German lawmakers reject motion to send Taurus missiles to Ukraine

German lawmakers approved further military support for Ukraine on Thursday, including long-range weapon systems, almost two years after Russia’s invasion, but rejected a call by the opposition to deliver Taurus cruise missiles to Kyiv.

Germany is the second-biggest donor of military aid to Ukraine in its war with Russia, but Chancellor Olaf Scholz has resisted domestic and foreign pressure to supply the Taurus missiles, fearing an international escalation of the conflict.

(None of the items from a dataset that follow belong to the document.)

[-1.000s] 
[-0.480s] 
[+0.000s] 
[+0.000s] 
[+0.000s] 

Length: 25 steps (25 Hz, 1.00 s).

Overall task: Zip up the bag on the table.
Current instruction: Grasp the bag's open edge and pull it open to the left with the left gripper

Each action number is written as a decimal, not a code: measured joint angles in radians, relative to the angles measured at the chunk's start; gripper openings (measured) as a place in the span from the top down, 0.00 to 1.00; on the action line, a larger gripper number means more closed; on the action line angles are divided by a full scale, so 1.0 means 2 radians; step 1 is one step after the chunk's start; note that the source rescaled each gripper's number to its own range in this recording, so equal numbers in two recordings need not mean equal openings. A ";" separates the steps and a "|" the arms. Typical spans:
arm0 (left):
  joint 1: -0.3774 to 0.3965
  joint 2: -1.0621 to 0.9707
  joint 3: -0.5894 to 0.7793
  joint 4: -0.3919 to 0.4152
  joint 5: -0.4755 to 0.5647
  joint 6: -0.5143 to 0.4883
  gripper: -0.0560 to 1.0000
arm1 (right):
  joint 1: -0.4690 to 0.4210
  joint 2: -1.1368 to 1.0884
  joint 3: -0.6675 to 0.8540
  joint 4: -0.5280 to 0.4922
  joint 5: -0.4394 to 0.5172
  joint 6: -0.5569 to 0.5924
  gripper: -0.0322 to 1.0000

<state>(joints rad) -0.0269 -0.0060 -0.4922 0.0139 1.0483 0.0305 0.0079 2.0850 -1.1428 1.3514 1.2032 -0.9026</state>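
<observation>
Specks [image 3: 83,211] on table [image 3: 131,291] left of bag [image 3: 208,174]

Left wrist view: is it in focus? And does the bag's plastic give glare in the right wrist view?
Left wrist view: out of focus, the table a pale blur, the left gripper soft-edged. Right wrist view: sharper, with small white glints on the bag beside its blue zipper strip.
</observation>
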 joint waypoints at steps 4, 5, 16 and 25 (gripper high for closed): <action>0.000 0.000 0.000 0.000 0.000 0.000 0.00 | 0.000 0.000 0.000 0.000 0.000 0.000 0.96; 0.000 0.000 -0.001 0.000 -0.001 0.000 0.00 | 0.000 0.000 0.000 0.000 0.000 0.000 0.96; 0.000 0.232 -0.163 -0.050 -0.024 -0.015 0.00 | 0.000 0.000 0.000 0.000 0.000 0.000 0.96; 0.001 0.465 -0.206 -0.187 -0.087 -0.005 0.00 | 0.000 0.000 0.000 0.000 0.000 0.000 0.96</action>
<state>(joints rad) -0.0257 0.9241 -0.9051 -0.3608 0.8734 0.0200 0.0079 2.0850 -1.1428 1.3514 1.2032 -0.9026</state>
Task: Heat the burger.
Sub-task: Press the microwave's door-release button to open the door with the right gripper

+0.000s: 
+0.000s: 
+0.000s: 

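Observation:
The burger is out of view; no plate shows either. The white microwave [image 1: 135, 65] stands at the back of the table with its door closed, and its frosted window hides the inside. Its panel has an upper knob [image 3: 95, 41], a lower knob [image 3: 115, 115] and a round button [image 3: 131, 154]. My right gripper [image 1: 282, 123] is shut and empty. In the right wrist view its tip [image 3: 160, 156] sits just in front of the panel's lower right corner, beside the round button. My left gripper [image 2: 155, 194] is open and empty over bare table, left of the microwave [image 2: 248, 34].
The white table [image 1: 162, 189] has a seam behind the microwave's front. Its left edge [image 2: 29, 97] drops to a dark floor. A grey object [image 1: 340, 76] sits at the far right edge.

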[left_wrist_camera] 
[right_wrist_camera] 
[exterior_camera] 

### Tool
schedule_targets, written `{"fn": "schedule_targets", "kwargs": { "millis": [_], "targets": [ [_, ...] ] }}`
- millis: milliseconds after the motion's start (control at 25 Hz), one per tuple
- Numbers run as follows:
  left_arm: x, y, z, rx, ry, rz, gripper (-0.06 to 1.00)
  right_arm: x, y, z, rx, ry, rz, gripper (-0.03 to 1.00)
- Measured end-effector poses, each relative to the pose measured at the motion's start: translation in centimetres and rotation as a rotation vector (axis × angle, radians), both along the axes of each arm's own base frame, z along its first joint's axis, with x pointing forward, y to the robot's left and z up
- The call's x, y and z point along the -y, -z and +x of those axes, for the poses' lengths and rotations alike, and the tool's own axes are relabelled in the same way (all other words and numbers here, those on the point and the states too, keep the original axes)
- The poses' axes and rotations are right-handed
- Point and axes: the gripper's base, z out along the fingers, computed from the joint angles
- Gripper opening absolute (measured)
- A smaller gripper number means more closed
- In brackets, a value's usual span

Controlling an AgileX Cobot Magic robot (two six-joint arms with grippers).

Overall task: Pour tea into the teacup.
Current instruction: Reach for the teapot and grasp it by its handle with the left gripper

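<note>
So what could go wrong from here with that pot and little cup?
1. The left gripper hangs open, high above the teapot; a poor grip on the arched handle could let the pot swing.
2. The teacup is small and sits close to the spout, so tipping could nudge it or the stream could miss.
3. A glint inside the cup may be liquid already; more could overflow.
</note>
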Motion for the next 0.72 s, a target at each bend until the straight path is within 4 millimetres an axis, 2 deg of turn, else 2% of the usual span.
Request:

“(Russian President Vladimir) Putin’s Russia is and will remain the greatest security threat to Europe for the foreseeable future,” Defense Minister Boris Pistorius told the Bundestag lower house, adding Germany would counter it “with all our strength.”

A majority of lawmakers voted for a motion put by Social Democrat Scholz’s coalition, also comprising the Greens and pro-business Free Democrats (FDP), which committed to delivering “additional long-range weapon systems and ammunition.” It made no specific mention of Taurus.

The fudge on the motion’s wording, which some lawmakers argue could only mean Taurus missiles, has been the subject of contention.

Raising the pressure on Scholz, the conservative opposition put down a motion explicitly calling for the delivery of the cruise missiles which could give Ukraine the capability to cause significant damage deeper within Russian-occupied territory.

Highlighting divisions within Scholz’s awkward coalition, the FDP head of the parliamentary defense committee, Marie-Agnes Strack-Zimmermann, voted for the opposition motion, as, she said, it could not be misunderstood.